Очередь засмеялась. Жмакин в бешенстве повернулся. Он в самом деле с детства боялся коров.
— Чего ржете? — крикнул он. — Вы, рвань!
Лицо его дрожало. Теперь было понятно, почему блат крестил Жмакина двойной кличкой: Канн-Псих. Глаза его сузились, одно плечо выдалось вперед. Очередь шарахнулась кто куда. Начальник следил с любопытством.

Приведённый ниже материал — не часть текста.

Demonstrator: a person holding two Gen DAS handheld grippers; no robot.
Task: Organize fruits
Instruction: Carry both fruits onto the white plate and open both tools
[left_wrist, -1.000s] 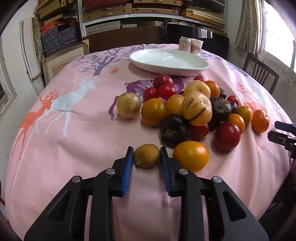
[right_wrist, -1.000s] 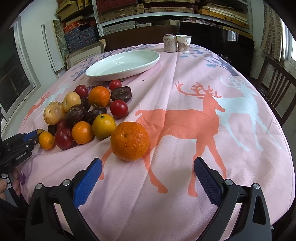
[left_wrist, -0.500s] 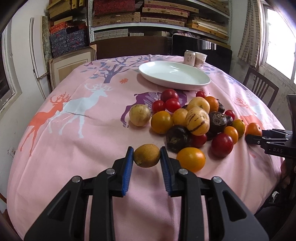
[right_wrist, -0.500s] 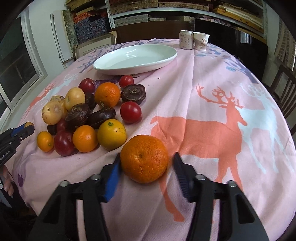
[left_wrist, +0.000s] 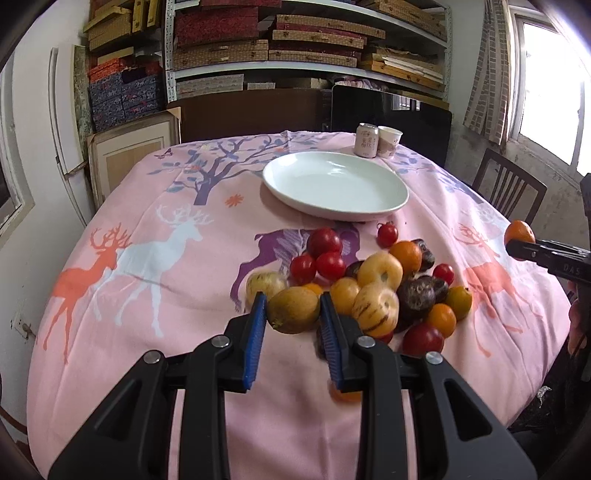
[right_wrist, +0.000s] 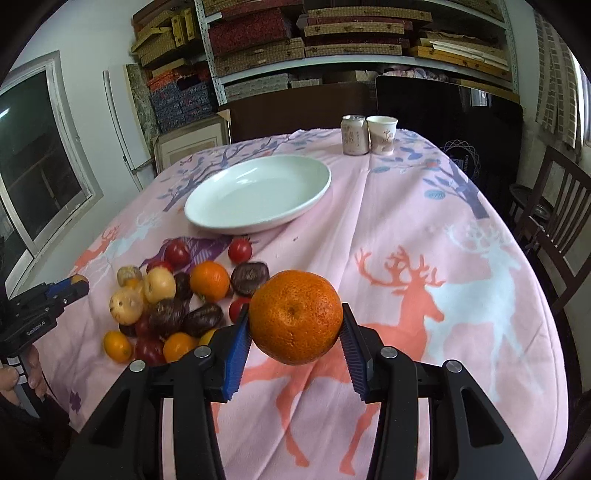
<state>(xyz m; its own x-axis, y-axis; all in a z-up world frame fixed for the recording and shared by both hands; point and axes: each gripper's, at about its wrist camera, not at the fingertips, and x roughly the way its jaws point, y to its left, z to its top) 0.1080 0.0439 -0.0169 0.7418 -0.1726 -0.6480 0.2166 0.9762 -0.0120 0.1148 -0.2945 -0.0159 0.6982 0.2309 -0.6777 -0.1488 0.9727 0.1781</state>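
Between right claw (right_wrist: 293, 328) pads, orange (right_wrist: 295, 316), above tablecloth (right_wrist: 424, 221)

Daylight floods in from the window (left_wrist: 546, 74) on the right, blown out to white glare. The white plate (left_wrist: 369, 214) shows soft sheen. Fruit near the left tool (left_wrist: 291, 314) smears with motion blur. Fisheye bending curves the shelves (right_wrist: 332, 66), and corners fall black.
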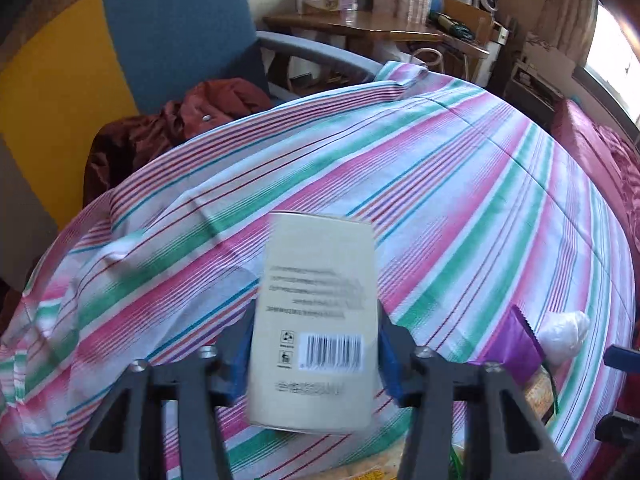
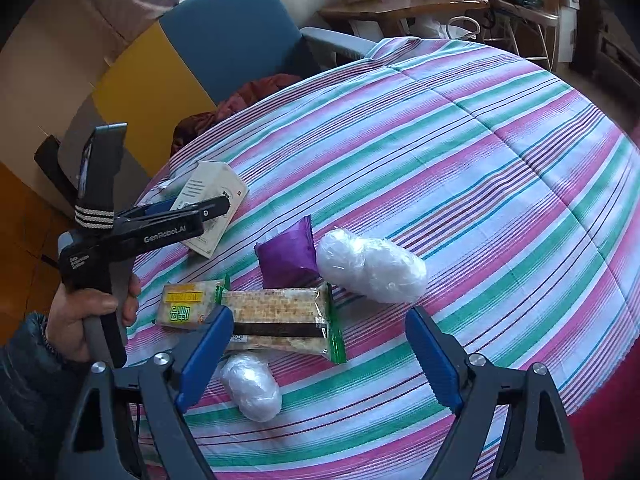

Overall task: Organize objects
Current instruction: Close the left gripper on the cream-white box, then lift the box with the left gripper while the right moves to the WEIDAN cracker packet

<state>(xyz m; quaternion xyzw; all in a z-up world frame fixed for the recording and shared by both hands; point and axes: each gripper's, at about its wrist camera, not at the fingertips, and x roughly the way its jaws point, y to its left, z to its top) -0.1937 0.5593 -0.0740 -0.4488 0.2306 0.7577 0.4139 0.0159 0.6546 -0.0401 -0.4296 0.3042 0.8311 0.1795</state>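
Observation:
My left gripper [image 1: 314, 344] is shut on a beige box [image 1: 316, 312] with a barcode and holds it over the striped cloth [image 1: 460, 184]. The right wrist view shows that gripper [image 2: 200, 210] and the box [image 2: 210, 200] at the left. My right gripper [image 2: 320, 344] is open and empty above two cracker packs [image 2: 276, 316], [image 2: 186, 304]. A purple packet [image 2: 286, 258] lies beside a large white wrapped bundle [image 2: 372, 266]. A smaller white bundle [image 2: 252, 386] lies near my right gripper's left finger.
The striped cloth [image 2: 480, 140] covers a round table. A blue and yellow chair [image 2: 224, 36] with a dark red garment [image 1: 172, 128] stands behind it. A wooden desk [image 2: 404, 4] with boxes is at the back. A red bedspread [image 1: 592, 148] lies to the right.

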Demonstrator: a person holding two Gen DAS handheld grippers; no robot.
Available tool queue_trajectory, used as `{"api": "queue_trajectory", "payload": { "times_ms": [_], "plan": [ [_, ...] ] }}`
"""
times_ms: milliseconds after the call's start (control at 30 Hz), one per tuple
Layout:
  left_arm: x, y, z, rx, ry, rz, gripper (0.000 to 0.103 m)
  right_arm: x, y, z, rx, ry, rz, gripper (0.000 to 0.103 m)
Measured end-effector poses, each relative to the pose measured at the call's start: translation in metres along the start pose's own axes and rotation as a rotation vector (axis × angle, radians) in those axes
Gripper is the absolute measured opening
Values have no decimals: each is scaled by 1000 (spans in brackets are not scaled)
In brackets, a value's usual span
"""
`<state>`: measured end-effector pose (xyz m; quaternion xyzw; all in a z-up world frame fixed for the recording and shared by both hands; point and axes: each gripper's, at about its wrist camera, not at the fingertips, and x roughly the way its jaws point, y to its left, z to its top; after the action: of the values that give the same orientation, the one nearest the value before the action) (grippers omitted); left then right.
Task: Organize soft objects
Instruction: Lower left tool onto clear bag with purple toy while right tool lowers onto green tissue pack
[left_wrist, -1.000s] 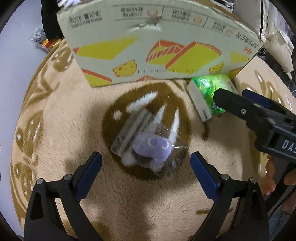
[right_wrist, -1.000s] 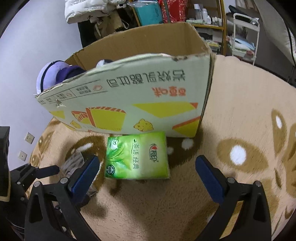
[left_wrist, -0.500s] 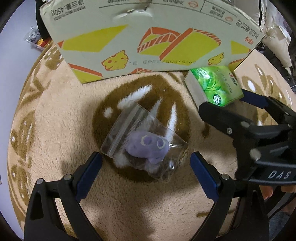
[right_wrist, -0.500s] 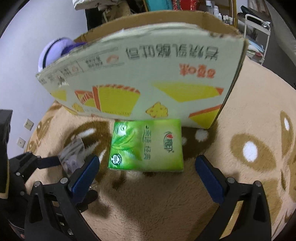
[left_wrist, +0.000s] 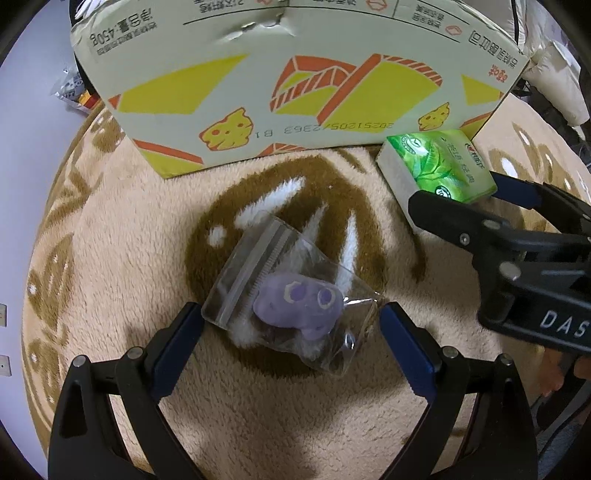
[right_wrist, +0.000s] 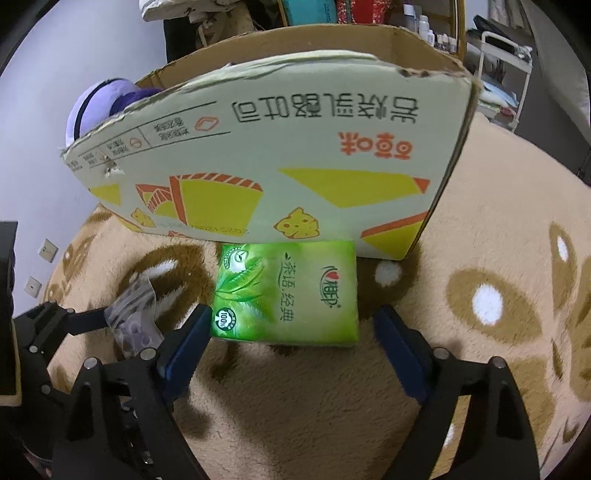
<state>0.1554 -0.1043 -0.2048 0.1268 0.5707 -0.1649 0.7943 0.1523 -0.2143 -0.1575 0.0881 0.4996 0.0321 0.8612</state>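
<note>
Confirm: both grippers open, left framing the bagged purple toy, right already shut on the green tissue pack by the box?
Not quite. The right gripper is open, not shut: in the right wrist view its fingers flank the tissue pack without clamping it. The rest holds: the left gripper is open around the bagged toy, and the pack lies by the box.

Left gripper (left_wrist: 291, 321): black plastic frame, blue pads on fingers (left_wrist: 177, 347), silver screws at joints. Right gripper (right_wrist: 290, 326): same black frame, blue pads, silver screws; white "DAS" lettering on body. Bare skin of hand (left_wrist: 561, 373) just beside that lettering.
</note>
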Motion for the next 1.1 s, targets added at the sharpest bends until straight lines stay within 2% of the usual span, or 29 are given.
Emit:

— Пошел вон, — сказал он наконец Жмакину. Жмакин вышел без шапки, скрипя зубами. Его трясло. Поостыв, он зашел в кооператив и, сунув руку в коробку от печенья, что стояла на прилавке, вытащил пригоршню хлебных ордерочков. Местный поп купил ордера здесь же возле кооператива. Тогда Жмакин, плюнув на воровской закон — второй раз не ходить, опять вошел в лавку и опять взял ордеров, да притом он их посчитал. Двадцать один пуд хлеба. Он дрожал мелкой веселой дрожью. Он любил эту дрожь — это была рабочая дрожь. В чужих квартирах, в магазинах ночью она была с ним, она помогала ему, — он весь вытягивался, как струна, его слух обострялся необыкновенно, зрение делалось точным. Если дрожь эта возвратилась — значит, все в порядке, значит, можно еще жить.